Hamzeh Alsalhi's blog

Sparse Target Data for One vs. Rest Classifiers

For introduction see: Sparse Support for scikit-learn Project Outline


Going forward with sparse support for various classifiers I have been working on a pull request for sparse one vs. rest classifiers that will allow for sparse target data formats. This will results in a significant improvement in memory usage when working with large amount of sparse target data, a benchmark is given bellow to measure the. Ultimately what this means for users is that using the same amount of system memory it will be possible to train and predict with a ovr classifier on a larger target data set. A big thank you to both Arnaud and Joel for the close inspection of my code so far and the suggestions for improving it!

Implementation

The One vs. Rest classier works by binarizing the target data and fitting an individual classifier for each class. The implementation of sparse target data support improves memory usage because it uses a sparse binarizer to give a binary target data matrix that is highly space efficient.

By avoiding a dense binarized matrix we can slice the one column at a time required for a classifier and densify only when necessary. At no point will the entire dense matrix be present in memory. The benchmark that follows illustrates this.

Benchmark

A significant part of the work on this pull request has involved devising benchmarks to validate intuition about the improvements provided, Arnaud has contributed the benchmark that is presented here to showcase the memory improvements.

By using the module memory_profiler we can see how the fit and predict functions of the ovr classifier affect the memory consumption. In the following examples we initialize a classifier and fit it to the train dataset we provide in one step, then we predict on a test dataset. We first run a control benchmark which shows the state of one vs. rest classifiers as they are without this pull request.

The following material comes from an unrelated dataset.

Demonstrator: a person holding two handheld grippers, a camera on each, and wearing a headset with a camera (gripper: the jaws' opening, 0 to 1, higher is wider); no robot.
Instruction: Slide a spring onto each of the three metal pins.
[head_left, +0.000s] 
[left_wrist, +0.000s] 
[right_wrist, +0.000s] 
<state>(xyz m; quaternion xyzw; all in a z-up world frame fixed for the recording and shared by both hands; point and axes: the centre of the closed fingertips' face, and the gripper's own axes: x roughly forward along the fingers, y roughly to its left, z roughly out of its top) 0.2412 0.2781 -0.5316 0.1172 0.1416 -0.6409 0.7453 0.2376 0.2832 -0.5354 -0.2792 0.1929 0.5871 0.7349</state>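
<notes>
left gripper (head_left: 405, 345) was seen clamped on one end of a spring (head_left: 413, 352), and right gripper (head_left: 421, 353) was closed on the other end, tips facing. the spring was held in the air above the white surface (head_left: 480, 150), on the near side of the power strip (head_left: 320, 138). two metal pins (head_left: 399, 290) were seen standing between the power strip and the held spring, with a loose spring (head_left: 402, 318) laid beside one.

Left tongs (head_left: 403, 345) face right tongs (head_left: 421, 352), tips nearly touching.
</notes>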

The second benchmark repeats the same steps but instead of using dense target data it passes the target data to the fit function in a sparse format.

The dataset used is generated with scikit-learns make multilabel classification, and is generated with the following call: from sklearn.datasets import make_multilabel_classification

X, y = make_multilabel_classification(sparse=True, return_indicator=True,
                                      n_samples=20000, n_features=100,
                                      n_classes=4000, n_labels=4,
                                      random_state=0)

This results in a densely formatted target dataset with a sparsity of about 0.001

Control Benchmark

est = OneVsRestClassifier(MultinomialNB(alpha=1)).fit(X, y) consumes 179.824 MB

est.predict(X) consumes -73.969 MB. The negative value indicates that data has been deleted from memory.

Sparse OvR PR Benchmark

est = OneVsRestClassifier(MultinomialNB(alpha=1)).fit(X, y) consumes 27.426 MB

est.predict(X) consumes 0.180 MB

Improvement

Considering the memory consumption for each case as 180 MB and 30 MB we see a 6x improvement in peak memory consumption with the data set we benchmarked.

Upcoming Pull Request

The next focus in my summer of code after finalizing the sparse one vs. rest classifier will be to introduce sparse target data support for the knn and dummy classifiers which have built in support for multiclass target data. I have begun the knn pull request 3350. Implementing a row wise mode calculation for sparse matrices will be the main challenge of the knn PR.